## Required action
Whenever the word "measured" appears in a line of the listing, copy that line.

## Input material
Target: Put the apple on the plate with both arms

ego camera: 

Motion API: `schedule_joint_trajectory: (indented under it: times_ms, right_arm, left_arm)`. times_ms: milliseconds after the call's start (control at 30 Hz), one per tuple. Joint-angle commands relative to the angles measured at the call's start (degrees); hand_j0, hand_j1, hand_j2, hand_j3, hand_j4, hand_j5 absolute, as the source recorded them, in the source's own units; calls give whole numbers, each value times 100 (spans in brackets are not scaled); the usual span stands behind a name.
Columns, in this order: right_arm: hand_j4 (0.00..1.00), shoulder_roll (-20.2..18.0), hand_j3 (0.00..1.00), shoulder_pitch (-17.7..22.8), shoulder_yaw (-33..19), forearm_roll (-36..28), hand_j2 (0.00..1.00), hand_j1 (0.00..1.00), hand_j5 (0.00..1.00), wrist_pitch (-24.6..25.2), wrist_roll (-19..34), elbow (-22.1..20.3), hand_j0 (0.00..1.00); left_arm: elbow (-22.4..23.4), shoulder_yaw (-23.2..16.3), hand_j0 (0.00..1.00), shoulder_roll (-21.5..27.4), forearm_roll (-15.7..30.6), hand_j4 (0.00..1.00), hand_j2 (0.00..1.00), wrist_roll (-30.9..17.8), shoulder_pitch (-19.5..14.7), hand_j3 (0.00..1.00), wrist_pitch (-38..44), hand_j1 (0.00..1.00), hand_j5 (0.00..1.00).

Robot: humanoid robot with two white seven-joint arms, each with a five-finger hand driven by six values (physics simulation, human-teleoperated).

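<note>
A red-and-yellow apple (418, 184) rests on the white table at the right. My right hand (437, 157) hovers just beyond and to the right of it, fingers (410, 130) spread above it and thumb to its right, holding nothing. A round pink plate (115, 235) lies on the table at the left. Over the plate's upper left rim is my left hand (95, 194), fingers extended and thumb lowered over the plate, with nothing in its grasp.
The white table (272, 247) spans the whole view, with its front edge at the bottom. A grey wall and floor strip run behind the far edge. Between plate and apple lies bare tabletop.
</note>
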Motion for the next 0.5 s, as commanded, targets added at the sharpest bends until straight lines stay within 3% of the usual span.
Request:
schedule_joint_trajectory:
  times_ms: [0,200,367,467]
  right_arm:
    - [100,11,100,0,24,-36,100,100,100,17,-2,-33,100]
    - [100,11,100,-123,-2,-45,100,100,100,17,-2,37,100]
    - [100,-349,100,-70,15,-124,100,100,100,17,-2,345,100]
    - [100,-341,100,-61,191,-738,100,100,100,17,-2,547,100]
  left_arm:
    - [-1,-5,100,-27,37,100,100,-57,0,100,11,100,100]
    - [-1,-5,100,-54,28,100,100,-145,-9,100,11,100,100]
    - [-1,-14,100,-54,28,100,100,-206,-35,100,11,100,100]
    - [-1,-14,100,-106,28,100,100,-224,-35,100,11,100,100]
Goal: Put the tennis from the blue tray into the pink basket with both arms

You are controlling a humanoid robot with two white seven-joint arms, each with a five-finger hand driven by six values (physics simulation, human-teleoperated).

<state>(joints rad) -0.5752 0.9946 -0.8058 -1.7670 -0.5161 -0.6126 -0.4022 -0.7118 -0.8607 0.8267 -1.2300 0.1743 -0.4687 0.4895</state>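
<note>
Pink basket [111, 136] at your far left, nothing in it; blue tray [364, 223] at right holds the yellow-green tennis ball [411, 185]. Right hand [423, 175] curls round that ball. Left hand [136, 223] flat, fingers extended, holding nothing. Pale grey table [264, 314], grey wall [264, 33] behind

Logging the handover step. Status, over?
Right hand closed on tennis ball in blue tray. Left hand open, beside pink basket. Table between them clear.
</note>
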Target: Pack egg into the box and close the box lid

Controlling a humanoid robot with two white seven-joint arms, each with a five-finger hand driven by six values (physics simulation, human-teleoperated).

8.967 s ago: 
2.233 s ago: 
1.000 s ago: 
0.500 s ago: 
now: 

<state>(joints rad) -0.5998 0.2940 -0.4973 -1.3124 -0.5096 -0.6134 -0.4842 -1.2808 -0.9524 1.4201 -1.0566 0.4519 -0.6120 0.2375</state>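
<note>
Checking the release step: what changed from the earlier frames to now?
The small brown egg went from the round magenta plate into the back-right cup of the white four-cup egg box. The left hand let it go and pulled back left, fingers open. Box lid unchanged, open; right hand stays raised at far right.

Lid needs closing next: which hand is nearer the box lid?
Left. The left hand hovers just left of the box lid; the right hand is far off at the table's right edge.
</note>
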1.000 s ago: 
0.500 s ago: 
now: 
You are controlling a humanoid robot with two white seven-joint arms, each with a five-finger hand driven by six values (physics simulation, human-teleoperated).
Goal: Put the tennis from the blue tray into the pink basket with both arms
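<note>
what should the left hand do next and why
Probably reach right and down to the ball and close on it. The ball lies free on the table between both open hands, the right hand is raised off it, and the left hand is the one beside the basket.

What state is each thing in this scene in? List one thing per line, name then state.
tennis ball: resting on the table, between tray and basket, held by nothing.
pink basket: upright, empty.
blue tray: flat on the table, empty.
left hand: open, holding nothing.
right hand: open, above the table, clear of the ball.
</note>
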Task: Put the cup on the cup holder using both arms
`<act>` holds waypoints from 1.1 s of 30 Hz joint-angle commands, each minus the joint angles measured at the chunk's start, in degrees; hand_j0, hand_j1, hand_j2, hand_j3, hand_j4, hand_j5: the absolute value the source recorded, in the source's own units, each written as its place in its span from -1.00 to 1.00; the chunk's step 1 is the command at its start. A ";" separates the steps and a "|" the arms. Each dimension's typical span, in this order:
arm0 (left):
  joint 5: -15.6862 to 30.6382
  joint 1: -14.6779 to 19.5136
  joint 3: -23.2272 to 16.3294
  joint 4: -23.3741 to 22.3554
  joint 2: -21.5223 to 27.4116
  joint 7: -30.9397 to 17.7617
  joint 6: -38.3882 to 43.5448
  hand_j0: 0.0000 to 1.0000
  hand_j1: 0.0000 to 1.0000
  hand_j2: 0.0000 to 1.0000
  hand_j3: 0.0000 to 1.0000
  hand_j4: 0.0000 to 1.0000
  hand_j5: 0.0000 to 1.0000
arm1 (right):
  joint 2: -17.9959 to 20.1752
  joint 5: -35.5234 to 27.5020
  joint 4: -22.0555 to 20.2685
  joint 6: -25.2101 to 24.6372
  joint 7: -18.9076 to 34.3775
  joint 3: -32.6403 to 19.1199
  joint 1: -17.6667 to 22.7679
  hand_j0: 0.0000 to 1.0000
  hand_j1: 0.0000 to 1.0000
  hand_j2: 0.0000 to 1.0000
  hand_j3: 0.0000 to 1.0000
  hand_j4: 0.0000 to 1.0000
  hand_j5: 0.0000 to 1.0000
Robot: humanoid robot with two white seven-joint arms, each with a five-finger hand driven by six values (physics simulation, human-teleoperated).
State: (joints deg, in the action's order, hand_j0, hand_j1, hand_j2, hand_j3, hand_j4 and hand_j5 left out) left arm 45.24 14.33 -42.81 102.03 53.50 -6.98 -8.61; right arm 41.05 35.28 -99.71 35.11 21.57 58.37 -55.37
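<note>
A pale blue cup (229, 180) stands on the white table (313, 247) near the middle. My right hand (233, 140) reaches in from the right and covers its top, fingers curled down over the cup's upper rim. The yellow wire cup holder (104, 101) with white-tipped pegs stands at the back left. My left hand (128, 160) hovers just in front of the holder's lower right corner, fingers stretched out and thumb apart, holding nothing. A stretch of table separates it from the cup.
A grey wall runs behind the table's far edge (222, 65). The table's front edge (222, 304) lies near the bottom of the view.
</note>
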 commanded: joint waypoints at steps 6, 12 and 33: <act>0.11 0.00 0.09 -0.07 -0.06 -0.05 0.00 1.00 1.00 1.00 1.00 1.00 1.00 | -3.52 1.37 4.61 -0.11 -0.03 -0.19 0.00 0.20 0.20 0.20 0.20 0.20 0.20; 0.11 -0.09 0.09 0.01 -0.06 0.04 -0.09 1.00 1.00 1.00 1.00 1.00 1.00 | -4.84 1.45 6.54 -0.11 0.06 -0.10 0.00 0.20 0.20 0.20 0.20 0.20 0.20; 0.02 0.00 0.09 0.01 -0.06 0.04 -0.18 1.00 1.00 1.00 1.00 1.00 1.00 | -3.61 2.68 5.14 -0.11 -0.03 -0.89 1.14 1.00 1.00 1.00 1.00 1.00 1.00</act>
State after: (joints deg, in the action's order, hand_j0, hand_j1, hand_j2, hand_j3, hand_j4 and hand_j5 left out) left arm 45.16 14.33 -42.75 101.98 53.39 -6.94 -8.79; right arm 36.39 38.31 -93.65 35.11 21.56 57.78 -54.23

## Finished task
Motion API: `schedule_joint_trajectory: (indented under it: times_ms, right_arm, left_arm)`. times_ms: milliseconds after the call's start (control at 30 Hz), one per tuple. Joint-angle commands relative to the angles measured at the call's start (degrees); hand_j0, hand_j1, hand_j2, hand_j3, hand_j4, hand_j5 absolute, as the source recorded them, in the source's own units; calls give whole numbers, each value times 100 (spans in brackets are not scaled); the usual span stands behind a name.
`<act>` holds waypoints from 1.1 s of 30 Hz joint-angle commands, each minus the joint angles measured at the chunk's start, in degrees; hand_j0, hand_j1, hand_j2, hand_j3, hand_j4, hand_j5: the absolute value the source recorded, in the source's own units, each written as its place in its span from -1.00 to 1.00; the chunk's step 1 is the command at its start. A ";" separates the steps and a "|" the arms. Each dimension's typical span, in this order:

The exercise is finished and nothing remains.